CCA
- Company type: Private
- Industry: Debt collection;
- Founded: Norwell, Massachusetts, U.S. (1991)
- Founder: Paul E. Leary, Sr.
- Headquarters: Norwell, Massachusetts, U.S.
- Number of locations: 6 Centers
- Area served: U.S.
- Key people: Paul E. Leary, Sr. (Founder); Paul Leary, JR. (CEO);
- Services: Debt collection Accounts receivable
- Number of employees: Approx 500
- Parent: EOS Group
- Subsidiaries: AffordaCare; CA Service Bureau; EOS ACA; EOS RRI; EOS CCA Rochester; True North AR; U.S. Asset Management;
- Website: eos-cca.com

= EOS CCA =

American customer care provider

EOS CCA is a provider of debt collection services located in Norwell, Massachusetts. EOS CCA is the U.S. Receivables Management Division of the international EOS Group based in Hamburg, Germany.

== History ==
Paul E. Leary Sr. founded Collecto, Inc. d/b/a Collection Company of America in 1991.
In 2006, Collecto, Inc. started doing business as CCA. In 2001, CCA joined the EOS Group of Hamburg, Germany.
On October 5, 2009, Collecto, Inc., d/b/a CCA, and its six affiliated companies changed their d/b/a to EOS CCA.
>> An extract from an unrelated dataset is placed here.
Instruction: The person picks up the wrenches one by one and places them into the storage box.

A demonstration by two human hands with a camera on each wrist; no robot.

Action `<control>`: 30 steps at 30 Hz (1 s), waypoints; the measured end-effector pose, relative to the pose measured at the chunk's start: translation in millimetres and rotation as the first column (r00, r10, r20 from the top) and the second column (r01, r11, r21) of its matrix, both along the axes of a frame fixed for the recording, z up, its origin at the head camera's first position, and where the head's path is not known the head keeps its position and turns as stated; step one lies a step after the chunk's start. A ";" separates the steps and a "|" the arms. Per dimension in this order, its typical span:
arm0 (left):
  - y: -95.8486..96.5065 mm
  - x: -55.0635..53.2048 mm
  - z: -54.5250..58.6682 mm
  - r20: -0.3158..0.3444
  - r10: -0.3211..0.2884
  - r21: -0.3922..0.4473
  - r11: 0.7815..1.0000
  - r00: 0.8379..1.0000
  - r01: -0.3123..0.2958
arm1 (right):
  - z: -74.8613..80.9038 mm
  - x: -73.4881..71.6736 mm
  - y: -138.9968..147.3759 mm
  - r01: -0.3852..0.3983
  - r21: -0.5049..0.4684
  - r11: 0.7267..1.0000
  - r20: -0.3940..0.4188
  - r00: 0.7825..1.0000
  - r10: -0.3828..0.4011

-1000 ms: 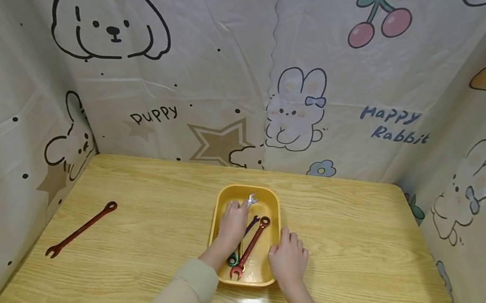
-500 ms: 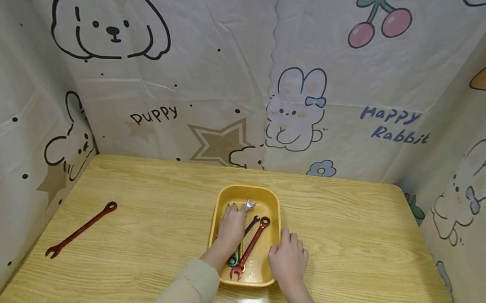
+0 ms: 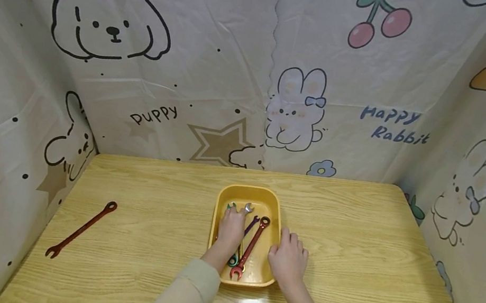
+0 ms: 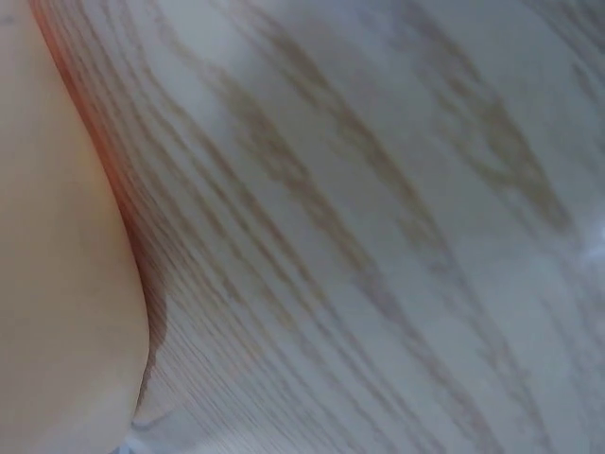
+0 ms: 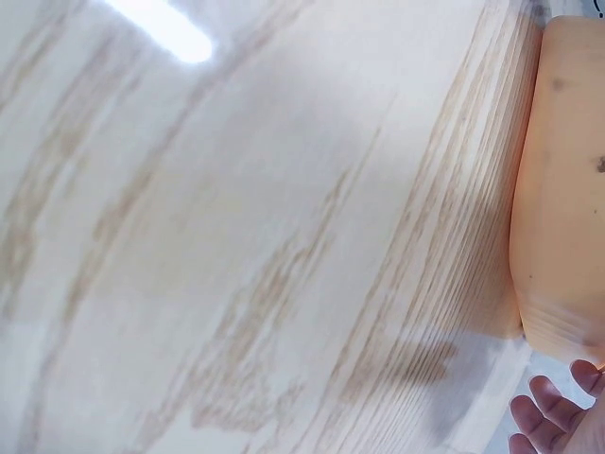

In 2001, EOS CCA became the U.S. arm of the EOS Group, a worldwide accounts receivables collection and financial services provider. CCA was renamed EOS CCA in 2009.

==Business==
EOS USA is one of America's largest debt collection firms. The company provides a variety of debt recovery and collection services, including credit bureau reporting, scoring services, and analytics.

EOS USA is a division of the EOS Group, one of Europe's largest ARO organizations. EOS USA consists of EOS USA, EOS Healthcare and EOS CCA. Headquartered in Norwell, Massachusetts, EOS USA has four additional regional offices in California, Illinois, Kentucky and Texas.

As of December 2016, EOS CCA employs approximately 500 people in the United States.

EOS CCA is headquartered just outside Boston at 700 Longwater Dr Norwell, Massachusetts 02061 with regional centers across the United States. EOS USA has four additional regional offices in California, Illinois, Kentucky and Texas.